Ferdinand Nahimana, (« Patron » de la Radio des Mille Collines, ex-doctorant de Jean-Pierre Chrétien), dont la cas semble bien être très complexe et dont le verdict du procès semble poser comme un problème au niveau du TPIR[3] suivant Hervé Deguine (Ex Reporters sans frontières - Directeur des relations avec les ONG et les organisations de la société civile – Michelin)[4] [5]
Alison Des Forges, dont il faudrait rappeler que, depuis 2008, elle était « persona non grata » au Rwanda. En février 2000 (6 ans après le génocide) elle avait conduit Carla Del Ponte sur le site d’un charnier, les mouches bourdonnaient (encore ?), autour d’elles. Le gouvernement rwandais a refusé d’exhumer les cadavres de la décharge à ordures, pour enquête ..... Del Ponte n’a pas compris pourquoi le Gouvernement ne l’avait pas déjà fait ... depuis 6 ans (? ??). « Elle (Alison Des Forges) a regretté que le TPIR n'ait pas mené d'enquête sur l'attentat, qu'elle juge d'une « importance capitale dans la compréhension du génocide des Rwandais Tutsis »[6]. Elle a été tuée, revenant de Londres où elle avait conseillé le Gouvernement Britannique d’être vigilant à propos de l’entrée du Rwanda dans le Commonwealth, « son » avion ayant « craché » à l’atterrissage à Buffalo. (L’enquête n’a jamais pu déterminer la cause de la catastrophe).
Rakiya Omaar et Alex de Waal de l’ONG African Rights. Depuis que l’ONG Casques Blancs opère en Syrie, il y a de quoi se poser des questions. Mais « alors même que le génocide se déroulait sur les collines du Rwanda, ils (Omaar + FPR) effectuaient une colossale collecte d’informations tôt publiée[7] sous le titre « Death, Despair and Defiance ». Et les critiques n’ont pas tardées à fuser sur ce livre et les autres initiatives d’African Rights entre autre d’Amnesty International[8] et de Luc Reydams[9]
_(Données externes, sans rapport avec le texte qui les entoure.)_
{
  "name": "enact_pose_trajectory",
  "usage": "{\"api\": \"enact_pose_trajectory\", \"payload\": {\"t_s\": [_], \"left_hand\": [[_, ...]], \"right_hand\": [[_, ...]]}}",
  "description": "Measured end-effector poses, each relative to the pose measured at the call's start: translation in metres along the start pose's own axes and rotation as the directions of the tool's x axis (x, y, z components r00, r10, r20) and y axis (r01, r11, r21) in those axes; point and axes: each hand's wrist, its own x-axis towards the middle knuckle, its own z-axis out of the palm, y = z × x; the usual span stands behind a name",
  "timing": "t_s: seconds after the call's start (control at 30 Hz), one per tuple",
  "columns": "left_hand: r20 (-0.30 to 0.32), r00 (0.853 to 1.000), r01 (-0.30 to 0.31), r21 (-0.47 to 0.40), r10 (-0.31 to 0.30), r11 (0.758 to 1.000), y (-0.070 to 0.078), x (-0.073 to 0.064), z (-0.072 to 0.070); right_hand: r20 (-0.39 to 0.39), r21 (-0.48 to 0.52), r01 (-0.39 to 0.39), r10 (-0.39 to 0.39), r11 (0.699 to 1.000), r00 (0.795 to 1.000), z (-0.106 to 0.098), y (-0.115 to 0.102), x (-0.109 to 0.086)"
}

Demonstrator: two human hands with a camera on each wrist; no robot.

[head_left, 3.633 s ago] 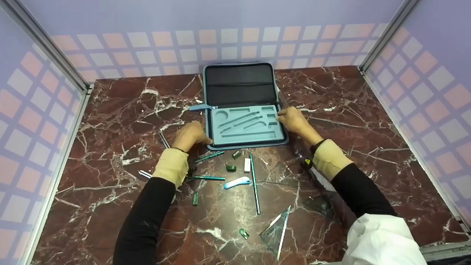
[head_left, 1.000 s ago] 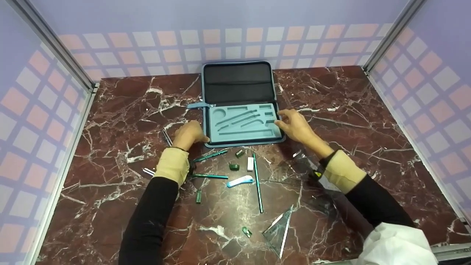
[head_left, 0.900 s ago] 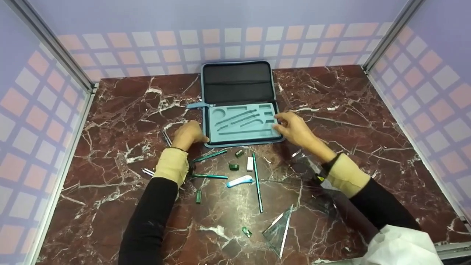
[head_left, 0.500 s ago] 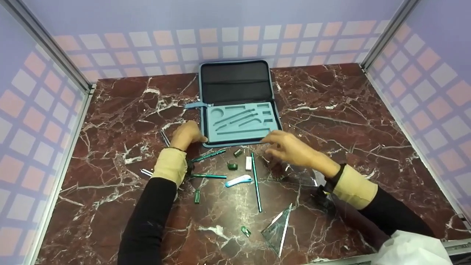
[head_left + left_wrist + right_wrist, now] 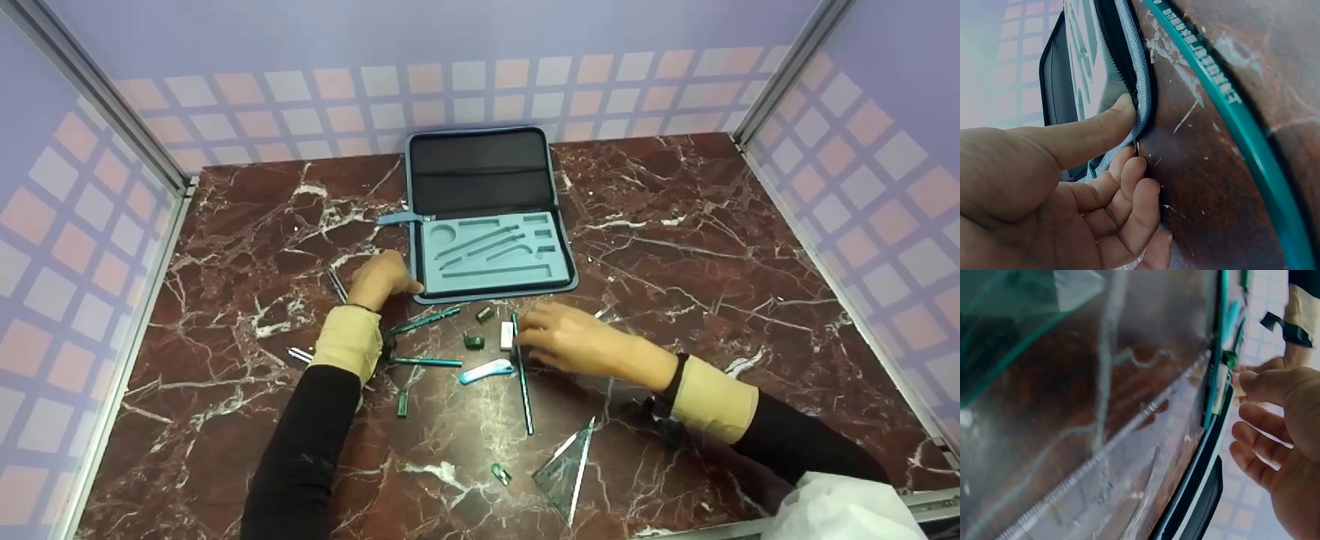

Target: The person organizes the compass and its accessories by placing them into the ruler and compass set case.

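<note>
Away from the open zippered stationery case's (image 5: 480, 176) right edge, the right hand (image 5: 574, 341) has swung, loosely spread and empty, while the left hand (image 5: 381, 279) still pinches the near-left corner; beside the right hand lie a green pencil (image 5: 525, 401) and a white eraser (image 5: 506, 336)
</note>
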Motion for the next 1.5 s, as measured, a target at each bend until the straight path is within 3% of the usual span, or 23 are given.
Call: {"api": "enact_pose_trajectory", "payload": {"t_s": [0.13,0.27,0.73,1.07,1.37,1.5], "left_hand": [[0.0,1.0,0.002,-0.003,-0.002,1.0,-0.003,0.0,0.003],[-0.009,1.0,-0.001,-0.005,0.001,1.0,-0.005,0.001,0.004],[0.019,1.0,0.021,0.001,-0.021,1.0,0.001,-0.002,0.002],[0.0,1.0,0.001,-0.01,-0.001,1.0,0.001,-0.001,0.001],[-0.017,1.0,-0.002,-0.013,0.002,1.0,-0.001,-0.001,0.001],[-0.01,1.0,0.009,-0.012,-0.009,1.0,0.0,0.0,0.001]], "right_hand": [[0.017,-0.121,0.072,-0.071,0.99,0.997,0.008,-0.005,0.002],[0.029,-0.178,0.097,-0.093,0.979,0.995,0.012,-0.007,0.003],[0.043,-0.229,0.13,-0.123,0.965,0.991,0.016,-0.004,0.004],[0.045,-0.243,0.15,-0.143,0.958,0.989,0.019,-0.002,0.006],[0.129,-0.371,0.226,-0.191,0.901,0.973,0.012,-0.002,0.011],[0.135,-0.374,0.232,-0.195,0.898,0.971,0.011,-0.001,0.012]]}}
Filip Reyntjens, bien qu’ayant participé à l’aggiornamento politique de la deuxième république rwandaise en contribuant à la rédaction de la nouvelle constitution et qui a donc bien connu de l’intérieur le régime Habyarimana et ses dérives, semble condamné à n’être qu’un activiste « fantasmant ». Il est vrai qu’il s’est senti forcé d’abandonner sa participation au TPIR, celle-ci devenant clairement une collaboration à un tribunal des vainqueurs, depuis qu’Hassan Bubacar Jallow (12 ans de Procureur du TPIR) lui avait signalé qu’il prendrait en compte les éléments écartés (attentat du 6 avril) mais en était resté à cette déclaration d’intention....
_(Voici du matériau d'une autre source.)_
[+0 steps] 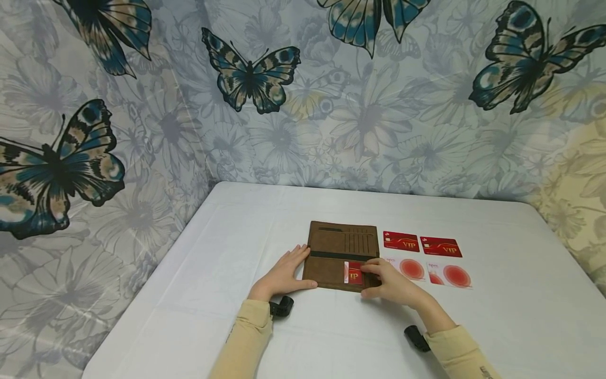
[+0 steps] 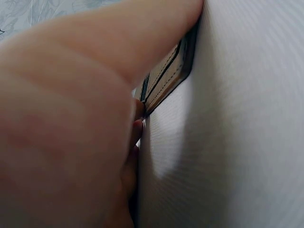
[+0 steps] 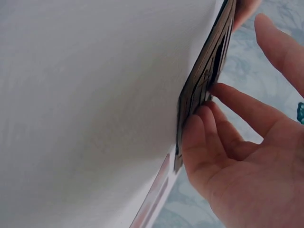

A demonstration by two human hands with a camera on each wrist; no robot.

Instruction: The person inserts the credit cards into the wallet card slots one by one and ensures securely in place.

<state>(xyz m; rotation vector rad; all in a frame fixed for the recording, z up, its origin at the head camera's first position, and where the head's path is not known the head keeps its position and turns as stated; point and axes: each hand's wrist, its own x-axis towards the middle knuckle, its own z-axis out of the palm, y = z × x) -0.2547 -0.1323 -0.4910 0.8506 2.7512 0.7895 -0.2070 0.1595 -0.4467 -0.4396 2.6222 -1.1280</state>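
Note:
An unfolded brown wallet (image 1: 343, 239) lies on the white table, card slots along its upper half. On its lower half is a red card (image 1: 354, 273) with gold letters, its right side covered by my right hand (image 1: 390, 281). Those fingertips touch the wallet's lower panel beside the card; in the right wrist view the fingers (image 3: 223, 128) press the wallet's face while the thumb stands apart. My left hand (image 1: 284, 273) rests at the wallet's left edge, fingers extended, with the thumb at the near left corner. The left wrist view shows mostly palm and a wallet corner (image 2: 164, 83).
Right of the wallet lie two red VIP cards (image 1: 401, 241) in a row, with two white cards bearing red circles (image 1: 450, 275) below them. The white table (image 1: 189, 316) meets a butterfly-patterned wall (image 1: 402, 131) at the back. A black wrist camera (image 1: 416, 338) sits at each wrist.

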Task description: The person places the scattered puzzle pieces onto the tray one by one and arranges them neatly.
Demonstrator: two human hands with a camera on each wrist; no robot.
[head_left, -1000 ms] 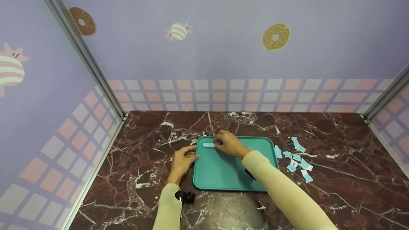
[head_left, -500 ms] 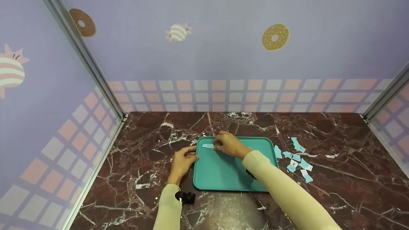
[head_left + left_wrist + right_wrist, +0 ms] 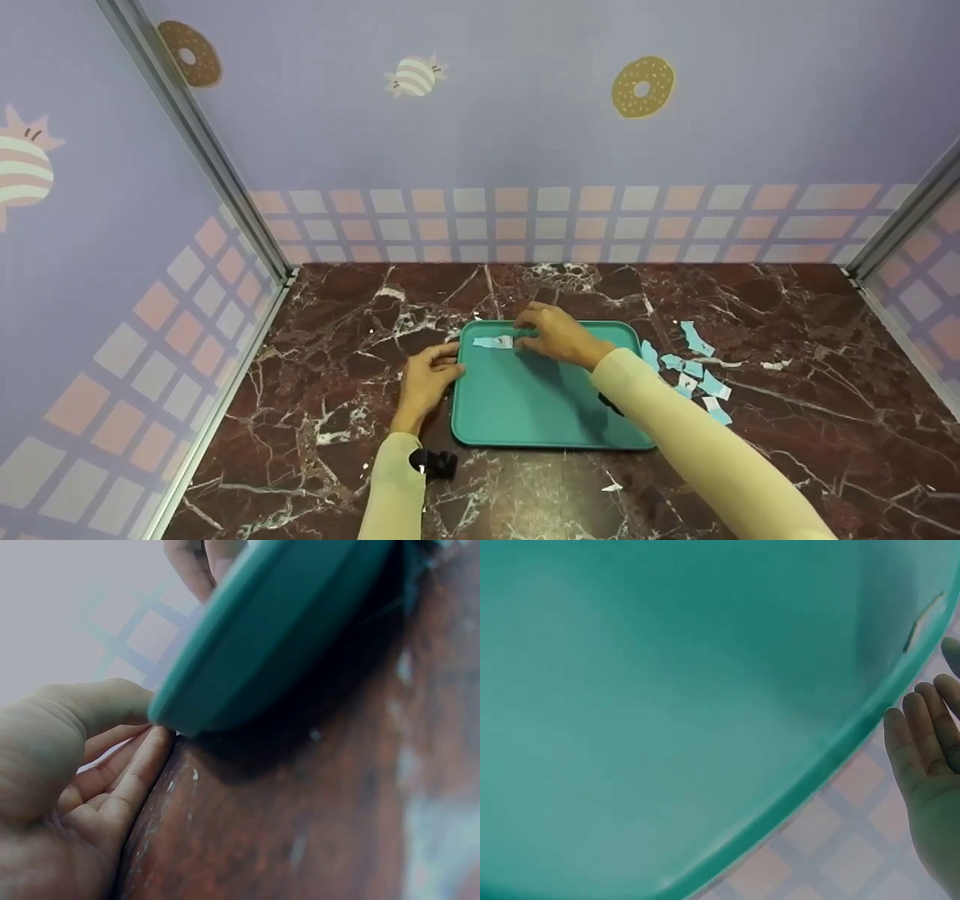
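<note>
A teal tray (image 3: pixel 517 424) lies on the marble-patterned table. Near its far left corner are torn light-blue paper pieces (image 3: pixel 492 342), lined up in a short strip with a white printed part at the right end. Just right of that strip hovers my right hand (image 3: pixel 559 336), thumb and fingers apart with nothing between them; its fingers (image 3: pixel 930 731) look fairly straight in the right wrist view. At the tray's left rim, my left hand (image 3: pixel 429 381) pinches the edge. The left wrist view shows its thumb (image 3: pixel 112 706) at the tray's corner (image 3: pixel 262 645), other fingers beneath.
Several torn blue and white paper scraps (image 3: pixel 693 368) lie on the table (image 3: pixel 810 450) right of the tray, one close against its right rim. A small white fleck (image 3: pixel 612 487) lies in front. Patterned walls (image 3: pixel 525 112) enclose the back and sides.
My right hand has let go of the white-ended paper piece at the strip's right end and moved slightly right, its fingers spreading. The left hand stays at the tray's edge.
</note>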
Lef Forster dont il faut rappeler la collaboration avec un certain Bernard Maingain, avocat belge. Celui-ci a fait diffuser sur France 24 un document vidéo[10] « prouvant » que le président Nkurunziza du Burundi préparait un génocide en massacrant des opposants sur la parcelle de son parti à Karuzi le 14/01/2016. Le seul problème est que Maître Maingain a été manipulé ....... .par qui ? pour quoi ? ... La vidéo était vraie mais avait été tournée en Afrique de l’Ouest et non au Burundi !. De toutes les façons, le mal était fait. Peut-on rester confiant ?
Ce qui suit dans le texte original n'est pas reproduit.